После пропажи мужа Наталья окончательно «съехала». Сколько уже времени прошло, как пропал Палкин, столько всего стряслось, а она, бедная, все не отставала от почтальона, караулила у калитки, со слезами выпрашивала письма от мужа. Донимала и милиционеров, да так, что даже Остапчук, мужик терпеливый и сердобольный, научился за это время по-собачьи за версту чуять ее приближение – и немедленно отбывать на какое-нибудь неотложное мероприятие. Менее проворный и опытный Акимов обычно не успевал эвакуироваться, по этой причине вынужден был принимать гражданку Введенскую и в сотый раз нудно и терпеливо повторять, что – да, ведутся розыски гражданина Палкина И. И., оставившего без средств к существованию свою нетрудоспособную супругу Введенскую Н. Л. и малолетнюю дочь Палкину С. И. И что оперативные мероприятия по-прежнему пока не дают результата.
Горемычная Наталья совсем было опустилась, уже не стесняясь ни молвы, ни взглядов. Прилюдно убивалась, плакала, бродила по округе, жалуясь на судьбу непонятно кому. Соседи пытались ей помочь: собирали по крохам еду, что-то из тряпок-одежи, причем Наталья, когда на нее находило просветление, держалась очень скромно, благодарила, предлагала «отработать», но получала на этот счет гневные отповеди.

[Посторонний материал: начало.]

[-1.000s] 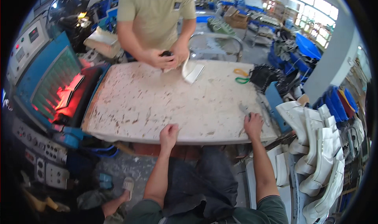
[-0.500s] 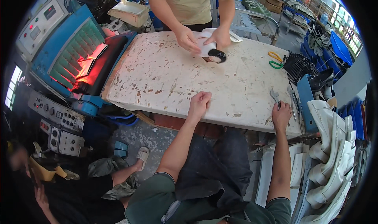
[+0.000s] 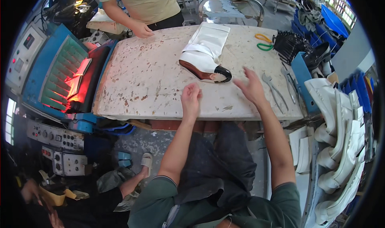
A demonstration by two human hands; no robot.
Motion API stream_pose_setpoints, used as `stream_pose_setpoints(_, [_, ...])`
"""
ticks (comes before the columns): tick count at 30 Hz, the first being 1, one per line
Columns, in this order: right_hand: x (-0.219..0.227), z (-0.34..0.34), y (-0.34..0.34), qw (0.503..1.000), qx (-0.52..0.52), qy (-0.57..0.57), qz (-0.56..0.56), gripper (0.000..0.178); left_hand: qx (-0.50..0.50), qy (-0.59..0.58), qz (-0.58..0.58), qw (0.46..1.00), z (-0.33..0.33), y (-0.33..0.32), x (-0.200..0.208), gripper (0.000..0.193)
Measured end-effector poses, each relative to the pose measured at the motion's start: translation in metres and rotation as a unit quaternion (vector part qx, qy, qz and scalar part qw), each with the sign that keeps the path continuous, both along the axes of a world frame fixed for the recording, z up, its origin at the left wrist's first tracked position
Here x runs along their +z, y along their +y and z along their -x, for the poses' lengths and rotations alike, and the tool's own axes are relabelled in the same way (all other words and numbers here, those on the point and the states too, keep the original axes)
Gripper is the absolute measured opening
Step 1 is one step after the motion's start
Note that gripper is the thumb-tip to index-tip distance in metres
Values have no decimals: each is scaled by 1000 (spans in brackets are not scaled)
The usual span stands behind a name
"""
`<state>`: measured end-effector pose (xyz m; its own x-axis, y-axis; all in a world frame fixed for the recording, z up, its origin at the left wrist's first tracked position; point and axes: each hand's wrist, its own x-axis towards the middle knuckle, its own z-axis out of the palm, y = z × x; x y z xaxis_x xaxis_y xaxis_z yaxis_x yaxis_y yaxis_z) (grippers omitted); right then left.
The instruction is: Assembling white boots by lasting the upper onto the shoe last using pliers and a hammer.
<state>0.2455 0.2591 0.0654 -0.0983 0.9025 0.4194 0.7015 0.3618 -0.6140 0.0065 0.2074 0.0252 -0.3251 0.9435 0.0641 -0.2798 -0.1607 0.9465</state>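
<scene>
One white leather, black-toed boot lies upper centre; left hand curled, grip unclear; right hand spread, empty, beside grey steel pliers.

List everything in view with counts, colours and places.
Table: one, pale, scuffed, centre
Boot: one, white with black toe, on table
Pliers: one, grey, table's right side
Other tools: count unclear, grey, right of pliers
Loops: two, yellow and green, table's far right
Box: one, blue, table's right edge
Racked boots: at least four, white, right
Machine: one, mostly blue, glowing red, left
Co-worker: one, pale shirt, across table
Second person: one, dark clothes, lower left
Background clutter: uncountable, mixed, upper right
Left hand: one, bare, nearside of boot
Right hand: one, bare, between boot and pliers
</scene>
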Motion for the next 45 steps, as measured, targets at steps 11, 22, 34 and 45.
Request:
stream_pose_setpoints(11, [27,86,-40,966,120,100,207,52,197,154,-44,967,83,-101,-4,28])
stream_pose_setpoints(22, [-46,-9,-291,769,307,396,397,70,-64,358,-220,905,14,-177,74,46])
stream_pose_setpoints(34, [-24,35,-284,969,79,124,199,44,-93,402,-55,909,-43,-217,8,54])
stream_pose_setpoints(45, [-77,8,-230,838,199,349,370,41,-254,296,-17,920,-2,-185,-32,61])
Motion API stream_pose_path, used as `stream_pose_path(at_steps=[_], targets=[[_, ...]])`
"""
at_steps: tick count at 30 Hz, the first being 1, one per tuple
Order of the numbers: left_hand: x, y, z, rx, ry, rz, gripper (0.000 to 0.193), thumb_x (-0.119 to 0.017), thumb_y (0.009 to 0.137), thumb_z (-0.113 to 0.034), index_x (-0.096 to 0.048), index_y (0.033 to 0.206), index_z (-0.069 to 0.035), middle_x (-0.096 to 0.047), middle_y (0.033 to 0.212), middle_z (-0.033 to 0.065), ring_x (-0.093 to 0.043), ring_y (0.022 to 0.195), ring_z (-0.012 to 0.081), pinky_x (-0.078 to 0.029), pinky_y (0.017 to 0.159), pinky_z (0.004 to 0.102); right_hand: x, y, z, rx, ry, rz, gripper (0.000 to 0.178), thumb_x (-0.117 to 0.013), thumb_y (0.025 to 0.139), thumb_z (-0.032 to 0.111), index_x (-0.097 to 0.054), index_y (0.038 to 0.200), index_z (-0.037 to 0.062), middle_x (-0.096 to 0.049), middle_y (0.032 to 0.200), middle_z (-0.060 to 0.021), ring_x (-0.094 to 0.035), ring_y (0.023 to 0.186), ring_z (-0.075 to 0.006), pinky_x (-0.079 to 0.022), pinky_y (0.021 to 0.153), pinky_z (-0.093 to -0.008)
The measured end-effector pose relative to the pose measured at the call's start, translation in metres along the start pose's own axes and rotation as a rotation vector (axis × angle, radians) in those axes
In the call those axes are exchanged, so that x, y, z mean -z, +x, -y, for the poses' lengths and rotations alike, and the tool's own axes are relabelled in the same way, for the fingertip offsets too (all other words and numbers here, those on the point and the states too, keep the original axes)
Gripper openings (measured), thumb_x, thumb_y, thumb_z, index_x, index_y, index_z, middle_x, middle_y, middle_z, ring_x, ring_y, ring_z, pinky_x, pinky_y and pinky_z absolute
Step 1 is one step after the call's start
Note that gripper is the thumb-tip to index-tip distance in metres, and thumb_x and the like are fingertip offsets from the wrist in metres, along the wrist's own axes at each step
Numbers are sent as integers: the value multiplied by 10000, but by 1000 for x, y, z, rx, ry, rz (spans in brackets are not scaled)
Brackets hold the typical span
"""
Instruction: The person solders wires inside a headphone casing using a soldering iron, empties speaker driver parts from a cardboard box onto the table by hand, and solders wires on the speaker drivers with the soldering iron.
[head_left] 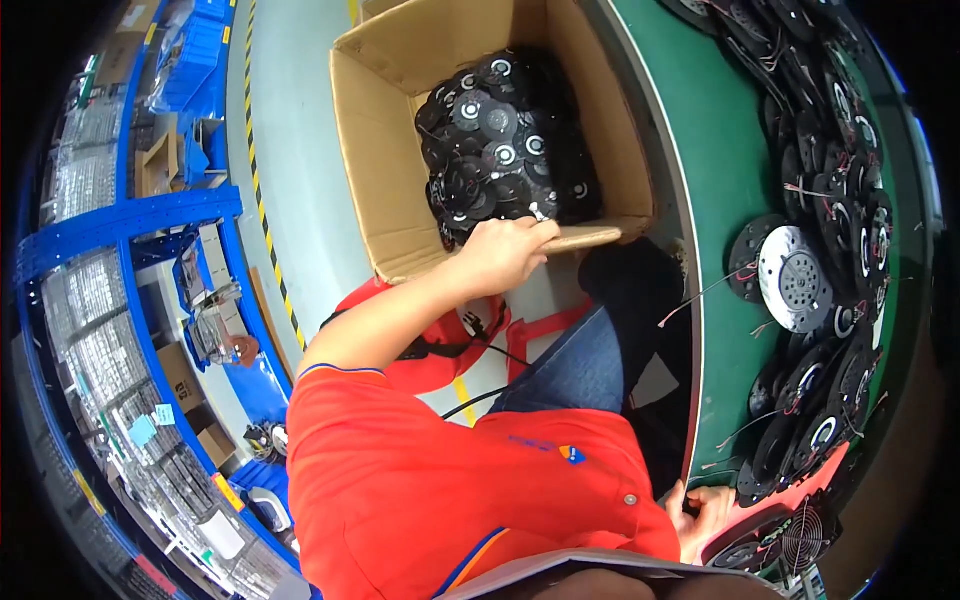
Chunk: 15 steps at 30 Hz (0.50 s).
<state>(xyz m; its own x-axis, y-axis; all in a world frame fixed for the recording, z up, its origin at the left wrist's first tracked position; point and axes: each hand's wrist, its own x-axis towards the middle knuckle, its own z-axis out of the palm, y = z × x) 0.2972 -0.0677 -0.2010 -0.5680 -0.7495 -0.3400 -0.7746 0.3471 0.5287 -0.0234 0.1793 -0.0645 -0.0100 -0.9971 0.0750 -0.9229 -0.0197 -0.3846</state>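
Observation:
My left hand (pixel 508 256) is closed on the near edge of a large open cardboard box (pixel 385 190), its fingers curled over the rim. Inside the box lies a heap of black round discs (pixel 500 120), some with white rings at their centres. My right hand (pixel 706 512) is at the edge of the green table (pixel 725 385), thumb and fingers bent together. Something dark shows between them, too small to name. Near that hand, at the table's near end, are a black round fan grille (pixel 804 537) and a red sheet (pixel 800 492).
Many wired black discs (pixel 840 200) are piled along the table, with one silver perforated disc (pixel 797 280) among them. A red stool (pixel 430 365) stands below the box. Blue shelving (pixel 130 230) with bins runs along the left, beyond yellow-black floor tape (pixel 262 200).

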Motion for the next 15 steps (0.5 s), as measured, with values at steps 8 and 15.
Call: stream_pose_path(at_steps=[8,15], targets=[[8,47,152,815,31,-55,1055,-703,604,-639,-321,1362,-11,-438,1306,234,-484,1175,330,-410,975,388,7,1,5,-14,-7,-36,291,-747,666,100,-457,680,102,-409,596,-39,-398,531,-222,-317,509,-346],[-54,70,221,1076,-227,-62,1238,-713,569,-660,-85,1424,-22,-386,1364,243,-419,1249,334,-365,1021,386,8,-6,-11,26,55,26,352,-801,554,53,-479,678,121,-404,581,-14,-401,525,-205,-317,529,-334]])
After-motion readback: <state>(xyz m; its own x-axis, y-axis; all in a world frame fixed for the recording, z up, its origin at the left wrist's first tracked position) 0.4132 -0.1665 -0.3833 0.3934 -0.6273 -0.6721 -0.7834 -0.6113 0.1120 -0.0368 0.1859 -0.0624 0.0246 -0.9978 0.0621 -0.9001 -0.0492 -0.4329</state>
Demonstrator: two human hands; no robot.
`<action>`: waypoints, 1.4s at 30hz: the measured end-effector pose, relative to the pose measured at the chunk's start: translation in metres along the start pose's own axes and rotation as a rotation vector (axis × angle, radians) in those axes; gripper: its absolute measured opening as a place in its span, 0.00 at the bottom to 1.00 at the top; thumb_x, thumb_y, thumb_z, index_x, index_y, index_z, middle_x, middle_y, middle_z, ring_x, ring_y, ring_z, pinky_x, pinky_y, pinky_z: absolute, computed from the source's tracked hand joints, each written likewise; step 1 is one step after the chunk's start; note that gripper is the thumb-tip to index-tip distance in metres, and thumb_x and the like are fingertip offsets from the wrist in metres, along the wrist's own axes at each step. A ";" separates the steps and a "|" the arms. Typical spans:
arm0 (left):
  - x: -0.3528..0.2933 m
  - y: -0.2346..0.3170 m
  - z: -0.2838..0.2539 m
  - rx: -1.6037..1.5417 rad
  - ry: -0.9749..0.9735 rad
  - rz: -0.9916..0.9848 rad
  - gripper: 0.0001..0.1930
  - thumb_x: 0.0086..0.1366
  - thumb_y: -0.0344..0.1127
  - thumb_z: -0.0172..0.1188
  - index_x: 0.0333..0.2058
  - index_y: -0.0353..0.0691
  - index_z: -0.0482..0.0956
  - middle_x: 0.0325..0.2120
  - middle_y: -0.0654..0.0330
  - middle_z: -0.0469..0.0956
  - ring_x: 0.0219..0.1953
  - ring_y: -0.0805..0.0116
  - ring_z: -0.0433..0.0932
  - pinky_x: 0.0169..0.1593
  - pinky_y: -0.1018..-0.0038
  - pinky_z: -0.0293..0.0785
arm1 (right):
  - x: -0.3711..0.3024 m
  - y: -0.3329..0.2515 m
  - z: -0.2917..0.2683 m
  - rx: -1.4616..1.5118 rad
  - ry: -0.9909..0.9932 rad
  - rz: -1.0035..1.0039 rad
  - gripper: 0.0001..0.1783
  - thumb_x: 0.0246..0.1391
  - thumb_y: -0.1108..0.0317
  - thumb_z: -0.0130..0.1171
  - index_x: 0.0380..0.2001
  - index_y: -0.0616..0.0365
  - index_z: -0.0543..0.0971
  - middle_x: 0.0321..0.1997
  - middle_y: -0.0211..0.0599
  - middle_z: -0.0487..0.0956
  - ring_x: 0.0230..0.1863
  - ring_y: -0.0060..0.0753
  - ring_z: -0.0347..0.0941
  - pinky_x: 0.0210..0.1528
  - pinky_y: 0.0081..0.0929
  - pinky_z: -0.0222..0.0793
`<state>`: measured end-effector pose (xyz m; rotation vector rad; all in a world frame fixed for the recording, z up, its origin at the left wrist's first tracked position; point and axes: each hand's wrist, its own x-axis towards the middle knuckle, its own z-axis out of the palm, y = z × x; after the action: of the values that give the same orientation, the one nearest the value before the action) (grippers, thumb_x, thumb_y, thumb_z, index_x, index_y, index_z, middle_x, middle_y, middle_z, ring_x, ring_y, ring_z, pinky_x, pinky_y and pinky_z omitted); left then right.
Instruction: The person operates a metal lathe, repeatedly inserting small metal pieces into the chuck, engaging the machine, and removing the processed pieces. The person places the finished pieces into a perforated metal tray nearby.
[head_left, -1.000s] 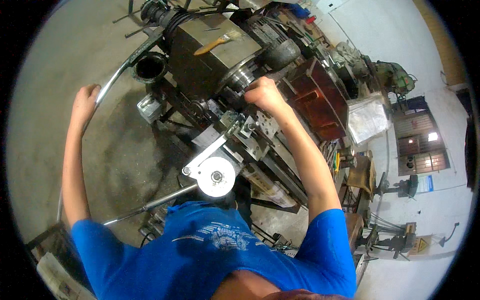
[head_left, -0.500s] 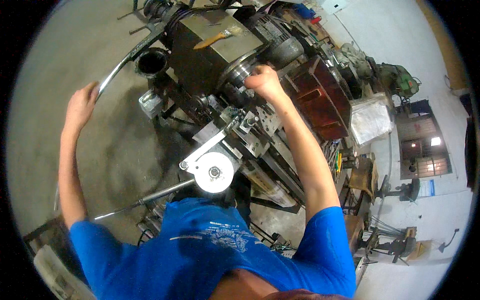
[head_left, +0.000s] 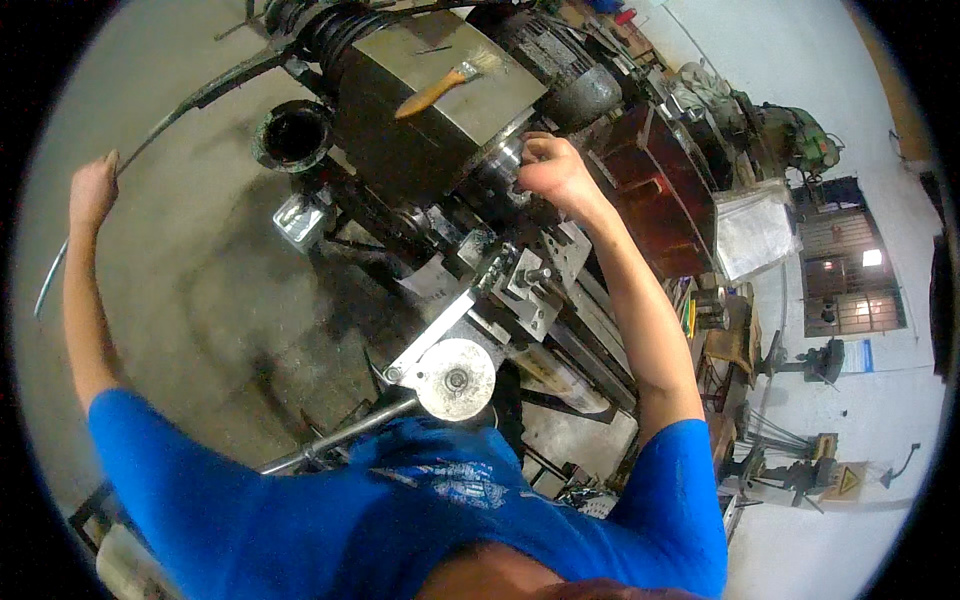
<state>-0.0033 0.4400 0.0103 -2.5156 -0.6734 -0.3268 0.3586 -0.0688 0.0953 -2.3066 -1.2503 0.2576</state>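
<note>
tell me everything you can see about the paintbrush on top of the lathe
The paintbrush has a light wooden handle that looks orange-tan, a short metal band and pale, splayed bristles. It lies flat and loose on the flat grey top of the headstock housing, slanted, with the handle end toward the person and the bristles pointing up and to the right. Nothing touches it except the housing beneath; the right hand is nearby on the chuck, clear of it.

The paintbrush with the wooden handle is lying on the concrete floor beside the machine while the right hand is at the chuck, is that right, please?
Not quite. In the head view the paintbrush lies on top of the machine's grey housing, not on the floor. The right hand is indeed at the chuck.
</note>
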 end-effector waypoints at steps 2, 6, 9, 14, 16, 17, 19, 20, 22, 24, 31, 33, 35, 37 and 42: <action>0.007 -0.009 0.034 -0.007 0.023 -0.063 0.05 0.50 0.25 0.46 0.28 0.37 0.68 0.25 0.51 0.73 0.25 0.52 0.73 0.29 0.62 0.69 | -0.002 0.000 -0.002 0.014 -0.030 0.088 0.13 0.27 0.64 0.53 0.13 0.65 0.67 0.19 0.43 0.66 0.22 0.32 0.63 0.25 0.30 0.60; 0.013 0.002 0.016 -0.011 -0.171 -0.207 0.04 0.51 0.29 0.47 0.26 0.38 0.70 0.23 0.51 0.73 0.27 0.52 0.73 0.31 0.63 0.70 | -0.008 -0.015 -0.007 -0.020 -0.035 0.104 0.14 0.25 0.65 0.53 0.17 0.65 0.70 0.22 0.48 0.71 0.26 0.38 0.68 0.31 0.29 0.64; 0.004 0.027 -0.012 0.010 -0.192 -0.456 0.09 0.51 0.35 0.48 0.29 0.40 0.73 0.29 0.53 0.75 0.33 0.54 0.74 0.35 0.63 0.70 | -0.009 -0.022 -0.009 -0.119 -0.021 0.028 0.14 0.24 0.65 0.54 0.20 0.63 0.72 0.36 0.51 0.72 0.36 0.44 0.70 0.38 0.30 0.65; 0.009 0.069 -0.034 -0.530 0.065 -0.442 0.15 0.52 0.34 0.49 0.40 0.40 0.73 0.34 0.52 0.75 0.37 0.57 0.74 0.40 0.67 0.69 | -0.078 -0.028 -0.037 -0.054 0.255 -0.114 0.15 0.23 0.66 0.55 0.23 0.59 0.74 0.50 0.47 0.66 0.47 0.47 0.66 0.47 0.31 0.63; -0.006 0.117 -0.040 -0.877 0.424 -0.184 0.14 0.51 0.33 0.51 0.39 0.38 0.74 0.34 0.53 0.76 0.38 0.59 0.75 0.42 0.69 0.68 | -0.121 -0.021 -0.054 -0.038 0.306 -0.079 0.15 0.23 0.68 0.54 0.23 0.59 0.74 0.52 0.46 0.65 0.48 0.47 0.65 0.48 0.31 0.62; -0.014 0.151 -0.051 -1.142 0.493 -0.106 0.14 0.51 0.32 0.52 0.37 0.37 0.74 0.34 0.53 0.76 0.37 0.60 0.75 0.43 0.70 0.68 | -0.144 -0.015 -0.060 -0.032 0.336 -0.048 0.14 0.23 0.70 0.54 0.24 0.59 0.74 0.51 0.46 0.65 0.48 0.47 0.65 0.48 0.31 0.62; -0.012 0.212 -0.026 -1.104 0.013 -0.409 0.14 0.51 0.34 0.53 0.35 0.31 0.74 0.30 0.52 0.76 0.35 0.63 0.75 0.40 0.72 0.69 | -0.188 -0.001 -0.071 -0.013 0.331 0.142 0.14 0.23 0.73 0.53 0.23 0.60 0.74 0.51 0.46 0.66 0.47 0.47 0.66 0.47 0.28 0.62; -0.012 0.232 0.021 -1.027 -0.386 -0.435 0.18 0.50 0.36 0.55 0.36 0.29 0.72 0.30 0.48 0.75 0.35 0.60 0.75 0.38 0.69 0.69 | -0.208 0.008 -0.075 -0.043 0.323 0.231 0.14 0.23 0.73 0.53 0.23 0.60 0.74 0.50 0.46 0.67 0.46 0.47 0.67 0.47 0.27 0.62; -0.017 0.279 0.046 -0.911 -0.519 -0.175 0.23 0.47 0.43 0.58 0.37 0.28 0.71 0.33 0.42 0.73 0.37 0.50 0.72 0.39 0.63 0.68 | -0.256 0.030 -0.077 -0.103 0.358 0.381 0.14 0.23 0.75 0.52 0.24 0.61 0.74 0.48 0.46 0.68 0.45 0.45 0.68 0.45 0.26 0.62; -0.014 0.314 0.054 -0.810 -0.460 -0.154 0.22 0.47 0.44 0.58 0.35 0.32 0.71 0.31 0.45 0.73 0.36 0.50 0.72 0.39 0.61 0.68 | -0.306 0.045 -0.075 -0.111 0.412 0.487 0.15 0.23 0.76 0.51 0.24 0.62 0.74 0.46 0.46 0.70 0.43 0.43 0.69 0.44 0.25 0.63; 0.026 0.279 0.031 -0.233 -0.491 0.248 0.08 0.47 0.33 0.54 0.29 0.41 0.73 0.29 0.54 0.76 0.32 0.56 0.75 0.34 0.62 0.71 | -0.422 0.080 -0.066 -0.119 0.512 0.749 0.14 0.26 0.75 0.51 0.24 0.65 0.74 0.36 0.44 0.74 0.33 0.39 0.71 0.36 0.23 0.65; 0.013 0.288 0.030 -0.256 -0.470 0.225 0.09 0.48 0.35 0.54 0.30 0.40 0.73 0.29 0.52 0.76 0.33 0.56 0.75 0.35 0.62 0.71 | -0.450 0.092 -0.069 -0.259 0.559 0.823 0.15 0.26 0.76 0.50 0.26 0.64 0.75 0.30 0.44 0.75 0.28 0.36 0.71 0.31 0.24 0.65; 0.001 0.287 0.014 -0.429 -0.478 0.164 0.14 0.49 0.38 0.55 0.34 0.39 0.72 0.28 0.49 0.75 0.33 0.53 0.74 0.36 0.62 0.70 | -0.507 0.128 -0.064 -0.069 0.644 0.981 0.19 0.30 0.73 0.52 0.33 0.63 0.74 0.26 0.41 0.76 0.27 0.31 0.72 0.30 0.25 0.65; -0.023 0.269 0.029 -0.551 -0.497 0.058 0.19 0.49 0.39 0.57 0.40 0.40 0.71 0.29 0.48 0.75 0.33 0.52 0.74 0.35 0.62 0.70 | -0.521 0.133 -0.074 -0.162 0.568 1.159 0.21 0.32 0.70 0.54 0.38 0.60 0.74 0.35 0.43 0.76 0.36 0.35 0.73 0.37 0.26 0.67; -0.063 0.257 -0.074 -0.777 -0.892 0.144 0.23 0.49 0.39 0.57 0.44 0.34 0.69 0.29 0.48 0.76 0.33 0.60 0.76 0.38 0.68 0.69 | -0.649 0.211 -0.063 -0.552 0.268 1.361 0.40 0.27 0.66 0.61 0.51 0.55 0.62 0.52 0.39 0.66 0.50 0.43 0.64 0.48 0.32 0.62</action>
<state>0.0703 0.1833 -0.0557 -3.4195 -0.7579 0.7966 0.1737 -0.7214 -0.0037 -3.1438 0.6221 0.0181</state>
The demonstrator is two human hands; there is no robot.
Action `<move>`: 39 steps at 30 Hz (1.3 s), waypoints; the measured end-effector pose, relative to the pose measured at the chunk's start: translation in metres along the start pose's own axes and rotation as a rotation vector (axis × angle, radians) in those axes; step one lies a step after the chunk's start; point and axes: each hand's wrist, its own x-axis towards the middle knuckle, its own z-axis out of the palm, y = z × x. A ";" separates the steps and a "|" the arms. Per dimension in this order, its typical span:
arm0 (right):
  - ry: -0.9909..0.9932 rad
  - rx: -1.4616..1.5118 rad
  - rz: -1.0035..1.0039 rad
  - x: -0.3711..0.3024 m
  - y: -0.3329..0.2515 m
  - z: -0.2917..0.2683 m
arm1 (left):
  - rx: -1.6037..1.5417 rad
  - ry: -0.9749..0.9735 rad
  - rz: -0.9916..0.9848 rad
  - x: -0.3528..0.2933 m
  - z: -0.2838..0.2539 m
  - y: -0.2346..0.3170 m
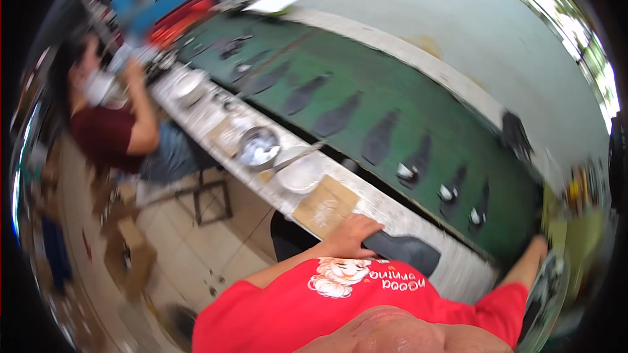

Вера Вячеславовна, у которой тоже болела душа за бедную маму, сумела утрясти вопрос с ее трудоустройством на неполный день как надомницу (Наталья категорически отказывалась отдавать Сонечку в «чужие руки», то есть на пятидневку). От этого выиграли обе. Наталья, как выяснилось, очень одаренная художница. Именно ее работы – узоры для текстиля – сейчас лежали на столе Веры Вячеславовны. У нее было редкое понимание специфики именно этого вида художества, умела она из разрозненных фрагментов сложить целое и красивое. Возможно, потому что и сама замечательно шила: дочка Соня была всегда одета с иголочки, причем соседки с удивлением и одобрением узнавали в ее платьицах пожертвованные простыни, в щегольских кофточках-пальтишках – лоскутки одеял и прочего хлама, пожертвованного по принципу «на тебе, боже, что мне негоже».
Годы прошли, война кончилась, постепенно люди поднимали головы. Наталья подуспокоилась, жизнь семейства налаживалась. Она стала походить на нормальную, даже разбила под окнами огород, который, правда, по ее совершенной безрукости к такого рода хлопотам вечно зарастал снытью и лопухом. Да и работа на текстильной фабрике давала неплохой доход: художницу ценили, пусть далеко не всегда и одобрялись ее идеи. К тому же Наталья начала писать репродукции с известных картин, и многие – и организации, и простые граждане – заказывали их, расплачиваясь если не деньгами, так натуральным продуктом.
После долгих уговоров она все-таки согласилась пристроить Сонечку в детсад от фабрики. Воспитатели не могли не отметить, что девочка, несмотря на молчаливость и замкнутость, чрезвычайно развитая и воспитанная. Было видно, что с ней занимаются и дома.